The accomplishments of ancient Mesopotamian society are being celebrated in a new Toronto exhibit, but the showcase is also shining a light on a contemporary crisis: the looting and destruction of artifacts, architecture and archeological sites in Syria.

Royal Ontario Museum show draws from U.K., international collections

Endangered artifacts

The National

8 years ago
2:25
Ancient Syrian sites and artifacts are in danger of looting and destruction 2:25

The accomplishments of ancient Mesopotamian society are being celebrated in a new Toronto exhibit, but the showcase is also shining a light on a contemporary crisis: the looting and destruction of artifacts, architecture and archeological sites in Syria.

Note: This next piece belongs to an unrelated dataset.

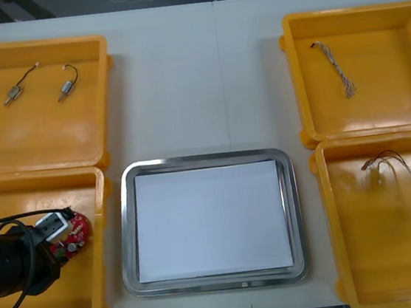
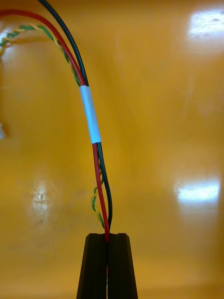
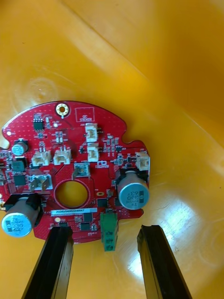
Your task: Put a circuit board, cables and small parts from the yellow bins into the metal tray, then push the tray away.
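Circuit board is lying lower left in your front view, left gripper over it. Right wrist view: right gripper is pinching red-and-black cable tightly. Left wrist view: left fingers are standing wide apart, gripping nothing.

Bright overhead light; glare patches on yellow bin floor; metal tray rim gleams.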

The Royal Ontario Museum is unveiling Mesopotamia: Inventing Our World this weekend, the sole Canadian venue of the show's international tour.

The exhibition explores more than 3,000 years of the ancient society's story through more than 180 priceless artifacts drawn from the vast collection of the British Museum and bolstered by items from the ROM and museums in Chicago, Philadelphia and Detroit. The ROM's main exhibit has a sister show called Catastrophe, which delves into the looting of Baghdad's Iraq Museum beginning in April 2003.

Ancient Mesopotamia — encompassing present-day Iraq, northeastern Syria and southeastern Turkey — "is one of the biggest cradles of civilization," said Clemens Reichel, ROM's associate curator for the ancient Near East and professor of Mesopotamian archeology at the University of Toronto.

The teams developing the two exhibits felt strongly about not just exploring the area's past, but also "its present-day challenges," he told CBC News.

Starting in 2003, 15,000 artifacts were stolen from Iraq "and many other terrible things happened in that country — to archeological sites, to its cultural heritage — and we really felt that this point should be brought across in our exhibits. We shouldn't just talk about the past, we should talk about the present as well."

'We shouldn't just talk about the past, we should talk about the present as well,' says ROM Mesopotamian expert Clemens Reichel. (John Rieti/CBC)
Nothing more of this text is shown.